**REQUIRED WORK:** Repeat all the data word for word.

### DATA PROVIDED

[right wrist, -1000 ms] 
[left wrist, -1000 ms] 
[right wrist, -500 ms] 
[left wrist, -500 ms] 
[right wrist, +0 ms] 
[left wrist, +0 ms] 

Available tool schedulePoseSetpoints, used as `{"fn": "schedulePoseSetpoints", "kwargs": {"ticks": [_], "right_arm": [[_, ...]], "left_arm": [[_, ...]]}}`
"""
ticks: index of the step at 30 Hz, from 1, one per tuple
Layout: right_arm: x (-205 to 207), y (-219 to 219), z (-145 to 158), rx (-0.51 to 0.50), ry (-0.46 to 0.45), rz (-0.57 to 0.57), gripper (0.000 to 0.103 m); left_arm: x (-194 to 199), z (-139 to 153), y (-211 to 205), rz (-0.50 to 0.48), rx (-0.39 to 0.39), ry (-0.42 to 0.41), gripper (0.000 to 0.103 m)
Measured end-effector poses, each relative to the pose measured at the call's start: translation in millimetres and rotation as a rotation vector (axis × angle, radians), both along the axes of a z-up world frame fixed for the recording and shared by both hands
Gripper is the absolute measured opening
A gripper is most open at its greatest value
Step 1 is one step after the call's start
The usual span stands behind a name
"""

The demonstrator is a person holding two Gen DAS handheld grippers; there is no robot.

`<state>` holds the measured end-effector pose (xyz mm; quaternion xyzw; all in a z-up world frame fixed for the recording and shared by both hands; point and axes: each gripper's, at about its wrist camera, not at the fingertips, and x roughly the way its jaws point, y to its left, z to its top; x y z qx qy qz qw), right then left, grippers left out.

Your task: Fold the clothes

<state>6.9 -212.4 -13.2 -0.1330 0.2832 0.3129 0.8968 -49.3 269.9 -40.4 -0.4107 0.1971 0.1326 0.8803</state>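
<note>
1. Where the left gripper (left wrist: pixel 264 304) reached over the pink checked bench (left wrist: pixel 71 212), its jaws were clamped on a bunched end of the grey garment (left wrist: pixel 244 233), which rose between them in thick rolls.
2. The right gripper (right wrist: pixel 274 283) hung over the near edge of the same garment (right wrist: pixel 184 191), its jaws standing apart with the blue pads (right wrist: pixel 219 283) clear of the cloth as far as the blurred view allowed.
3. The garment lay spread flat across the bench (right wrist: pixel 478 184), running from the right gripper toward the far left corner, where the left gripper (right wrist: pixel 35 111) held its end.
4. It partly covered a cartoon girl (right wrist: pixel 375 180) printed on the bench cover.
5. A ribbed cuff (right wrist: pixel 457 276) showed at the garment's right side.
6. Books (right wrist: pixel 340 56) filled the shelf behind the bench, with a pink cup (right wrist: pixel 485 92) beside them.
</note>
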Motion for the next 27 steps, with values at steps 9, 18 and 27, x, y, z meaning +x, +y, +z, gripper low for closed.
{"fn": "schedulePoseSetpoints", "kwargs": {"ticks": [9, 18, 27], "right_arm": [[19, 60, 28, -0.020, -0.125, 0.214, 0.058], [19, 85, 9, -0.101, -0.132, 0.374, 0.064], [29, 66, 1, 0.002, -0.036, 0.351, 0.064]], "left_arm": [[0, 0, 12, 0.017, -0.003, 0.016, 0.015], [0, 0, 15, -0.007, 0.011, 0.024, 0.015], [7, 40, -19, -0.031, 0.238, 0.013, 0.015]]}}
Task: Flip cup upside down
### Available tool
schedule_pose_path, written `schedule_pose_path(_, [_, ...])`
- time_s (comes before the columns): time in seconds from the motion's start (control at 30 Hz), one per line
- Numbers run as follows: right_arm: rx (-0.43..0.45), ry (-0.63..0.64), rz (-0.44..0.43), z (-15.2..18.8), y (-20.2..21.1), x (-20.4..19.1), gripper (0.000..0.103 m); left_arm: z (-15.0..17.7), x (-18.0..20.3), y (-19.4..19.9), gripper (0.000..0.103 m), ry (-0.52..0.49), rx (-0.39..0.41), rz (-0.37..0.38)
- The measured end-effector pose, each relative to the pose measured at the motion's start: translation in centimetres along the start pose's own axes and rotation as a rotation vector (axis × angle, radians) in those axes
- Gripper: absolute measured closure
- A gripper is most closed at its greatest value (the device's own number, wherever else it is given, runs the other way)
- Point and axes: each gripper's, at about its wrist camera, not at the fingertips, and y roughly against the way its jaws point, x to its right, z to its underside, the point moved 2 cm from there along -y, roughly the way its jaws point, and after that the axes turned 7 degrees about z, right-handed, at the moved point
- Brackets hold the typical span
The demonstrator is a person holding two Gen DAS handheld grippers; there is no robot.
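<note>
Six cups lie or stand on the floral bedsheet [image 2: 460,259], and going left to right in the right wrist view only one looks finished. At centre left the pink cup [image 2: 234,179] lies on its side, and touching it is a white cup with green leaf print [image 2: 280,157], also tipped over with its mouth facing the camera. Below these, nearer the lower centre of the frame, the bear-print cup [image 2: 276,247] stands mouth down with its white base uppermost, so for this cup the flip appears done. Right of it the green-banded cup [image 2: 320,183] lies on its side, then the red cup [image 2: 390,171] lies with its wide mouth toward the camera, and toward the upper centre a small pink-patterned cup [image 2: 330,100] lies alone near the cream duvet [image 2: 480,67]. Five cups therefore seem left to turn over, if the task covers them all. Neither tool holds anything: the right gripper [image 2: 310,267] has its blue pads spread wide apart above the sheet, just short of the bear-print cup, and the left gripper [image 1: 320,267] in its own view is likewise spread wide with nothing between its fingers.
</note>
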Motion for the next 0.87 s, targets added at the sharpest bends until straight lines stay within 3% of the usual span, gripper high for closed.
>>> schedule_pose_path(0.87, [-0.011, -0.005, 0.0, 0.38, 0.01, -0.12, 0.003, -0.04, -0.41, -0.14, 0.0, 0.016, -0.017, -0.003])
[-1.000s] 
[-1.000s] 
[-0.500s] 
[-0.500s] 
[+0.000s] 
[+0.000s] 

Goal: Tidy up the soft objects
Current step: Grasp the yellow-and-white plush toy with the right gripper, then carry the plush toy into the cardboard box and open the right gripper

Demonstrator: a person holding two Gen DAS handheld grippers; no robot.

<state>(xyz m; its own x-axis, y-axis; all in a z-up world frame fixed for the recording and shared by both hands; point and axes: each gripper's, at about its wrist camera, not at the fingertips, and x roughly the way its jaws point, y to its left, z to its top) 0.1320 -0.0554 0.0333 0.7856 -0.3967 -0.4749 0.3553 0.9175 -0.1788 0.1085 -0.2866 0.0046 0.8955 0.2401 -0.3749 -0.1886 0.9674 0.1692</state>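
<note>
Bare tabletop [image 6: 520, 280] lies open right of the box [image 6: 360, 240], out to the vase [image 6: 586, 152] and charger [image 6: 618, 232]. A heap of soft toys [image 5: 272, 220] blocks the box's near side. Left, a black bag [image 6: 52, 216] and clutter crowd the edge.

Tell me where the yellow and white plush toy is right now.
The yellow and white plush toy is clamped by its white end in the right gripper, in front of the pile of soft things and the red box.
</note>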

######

**EXERCISE SOLUTION:**
[right wrist, -1000 ms] 
[left wrist, -1000 ms] 
[right wrist, -500 ms] 
[left wrist, -500 ms] 
[right wrist, +0 ms] 
[left wrist, +0 ms] 

Available tool schedulePoseSetpoints, used as `{"fn": "schedulePoseSetpoints", "kwargs": {"ticks": [_], "right_arm": [[_, ...]], "left_arm": [[_, ...]]}}`
"""
ticks: index of the step at 30 Hz, from 1, one per tuple
Layout: right_arm: x (-205 to 207), y (-219 to 219), z (-145 to 158), rx (-0.51 to 0.50), ry (-0.46 to 0.45), rz (-0.57 to 0.57), gripper (0.000 to 0.103 m); left_arm: x (-194 to 199), z (-139 to 153), y (-211 to 205), rz (-0.50 to 0.48), rx (-0.39 to 0.39), ry (-0.42 to 0.41), gripper (0.000 to 0.103 m)
Measured end-effector poses, each relative to the pose measured at the call's start: translation in millimetres and rotation as a rotation vector (axis × angle, radians), both along the axes of a z-up world frame fixed for the recording and shared by both hands
Gripper is the absolute measured opening
A gripper is most open at its greatest value
Step 1 is one step after the call's start
The usual span stands behind a name
"""

The demonstrator is a person holding two Gen DAS handheld grippers; there is no robot.

`<state>` holds the measured end-effector pose (xyz mm; quaternion xyzw; all in a z-up world frame fixed for the recording and shared by both hands; point and axes: each gripper's, at about its wrist camera, not at the fingertips, and x roughly the way its jaws point, y to its left, z to its top; x y z qx qy qz qw), right then left, grippers left out.

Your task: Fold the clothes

<state>6.9 -212.4 -13.2 -0.1330 0.2832 0.3129 0.8968 -49.3 269.9 -40.4 -0.4107 0.1971 0.1326 0.8803</state>
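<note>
1. Where the left gripper (left wrist: pixel 264 304) reached over the pink checked bench (left wrist: pixel 71 212), its jaws were clamped on a bunched end of the grey garment (left wrist: pixel 244 233), which rose between them in thick rolls.
2. The right gripper (right wrist: pixel 274 283) hung over the near edge of the same garment (right wrist: pixel 184 191), its jaws standing apart with the blue pads (right wrist: pixel 219 283) clear of the cloth as far as the blurred view allowed.
3. The garment lay spread flat across the bench (right wrist: pixel 478 184), running from the right gripper toward the far left corner, where the left gripper (right wrist: pixel 35 111) held its end.
4. It partly covered a cartoon girl (right wrist: pixel 375 180) printed on the bench cover.
5. A ribbed cuff (right wrist: pixel 457 276) showed at the garment's right side.
6. Books (right wrist: pixel 340 56) filled the shelf behind the bench, with a pink cup (right wrist: pixel 485 92) beside them.
</note>
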Motion for the next 27 steps, with values at steps 9, 18 and 27, x, y, z meaning +x, +y, +z, gripper low for closed.
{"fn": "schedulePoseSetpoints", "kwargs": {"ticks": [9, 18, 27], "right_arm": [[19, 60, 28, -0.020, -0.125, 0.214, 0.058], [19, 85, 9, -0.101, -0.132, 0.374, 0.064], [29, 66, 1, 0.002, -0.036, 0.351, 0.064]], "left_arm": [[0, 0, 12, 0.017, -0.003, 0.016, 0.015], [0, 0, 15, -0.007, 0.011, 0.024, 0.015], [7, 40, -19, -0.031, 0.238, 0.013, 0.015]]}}
Task: Flip cup upside down
### Available tool
schedule_pose_path, written `schedule_pose_path(_, [_, ...])`
- time_s (comes before the columns): time in seconds from the motion's start (control at 30 Hz), one per line
- Numbers run as follows: right_arm: rx (-0.43..0.45), ry (-0.63..0.64), rz (-0.44..0.43), z (-15.2..18.8), y (-20.2..21.1), x (-20.4..19.1), gripper (0.000..0.103 m); left_arm: z (-15.0..17.7), x (-18.0..20.3), y (-19.4..19.9), gripper (0.000..0.103 m), ry (-0.52..0.49), rx (-0.39..0.41), rz (-0.37..0.38)
- The measured end-effector pose, each relative to the pose measured at the motion's start: translation in centimetres along the start pose's own axes and rotation as a rotation vector (axis × angle, radians) in those axes
- Gripper: absolute measured closure
- A gripper is most closed at its greatest value (the device's own number, wherever else it is given, runs the other way)
- Point and axes: each gripper's, at about its wrist camera, not at the fingertips, and y roughly against the way its jaws point, x to its right, z to its underside, the point moved 2 cm from there along -y, roughly the way its jaws point, and after that the axes turned 7 degrees about z, right-handed, at the moved point
- Brackets hold the typical span
The demonstrator is a person holding two Gen DAS handheld grippers; there is no robot.
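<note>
Six cups lie or stand on the floral bedsheet [image 2: 460,259], and going left to right in the right wrist view only one looks finished. At centre left the pink cup [image 2: 234,179] lies on its side, and touching it is a white cup with green leaf print [image 2: 280,157], also tipped over with its mouth facing the camera. Below these, nearer the lower centre of the frame, the bear-print cup [image 2: 276,247] stands mouth down with its white base uppermost, so for this cup the flip appears done. Right of it the green-banded cup [image 2: 320,183] lies on its side, then the red cup [image 2: 390,171] lies with its wide mouth toward the camera, and toward the upper centre a small pink-patterned cup [image 2: 330,100] lies alone near the cream duvet [image 2: 480,67]. Five cups therefore seem left to turn over, if the task covers them all. Neither tool holds anything: the right gripper [image 2: 310,267] has its blue pads spread wide apart above the sheet, just short of the bear-print cup, and the left gripper [image 1: 320,267] in its own view is likewise spread wide with nothing between its fingers.
</note>
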Motion for the next 0.87 s, targets added at the sharpest bends until straight lines stay within 3% of the usual span, gripper high for closed.
>>> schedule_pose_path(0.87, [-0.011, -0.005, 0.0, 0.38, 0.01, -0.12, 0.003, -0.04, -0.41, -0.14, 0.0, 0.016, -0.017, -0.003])
[-1.000s] 
[-1.000s] 
[-0.500s] 
[-0.500s] 
[+0.000s] 
[+0.000s] 

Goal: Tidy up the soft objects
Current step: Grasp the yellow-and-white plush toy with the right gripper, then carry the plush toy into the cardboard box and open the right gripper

Demonstrator: a person holding two Gen DAS handheld grippers; no robot.

<state>(xyz m; its own x-axis, y-axis; all in a z-up world frame fixed for the recording and shared by both hands; point and axes: each gripper's, at about its wrist camera, not at the fingertips, and x roughly the way its jaws point, y to its left, z to its top) 0.1320 -0.0554 0.0333 0.7856 -0.3967 -0.4749 0.3553 0.9175 -0.1788 0.1085 -0.2866 0.0046 0.8955 0.2401 -0.3749 -0.1886 0.9674 0.1692</state>
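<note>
Bare tabletop [image 6: 520, 280] lies open right of the box [image 6: 360, 240], out to the vase [image 6: 586, 152] and charger [image 6: 618, 232]. A heap of soft toys [image 5: 272, 220] blocks the box's near side. Left, a black bag [image 6: 52, 216] and clutter crowd the edge.

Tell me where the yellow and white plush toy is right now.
The yellow and white plush toy is clamped by its white end in the right gripper, in front of the pile of soft things and the red box.
</note>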

No more work is needed on this answer.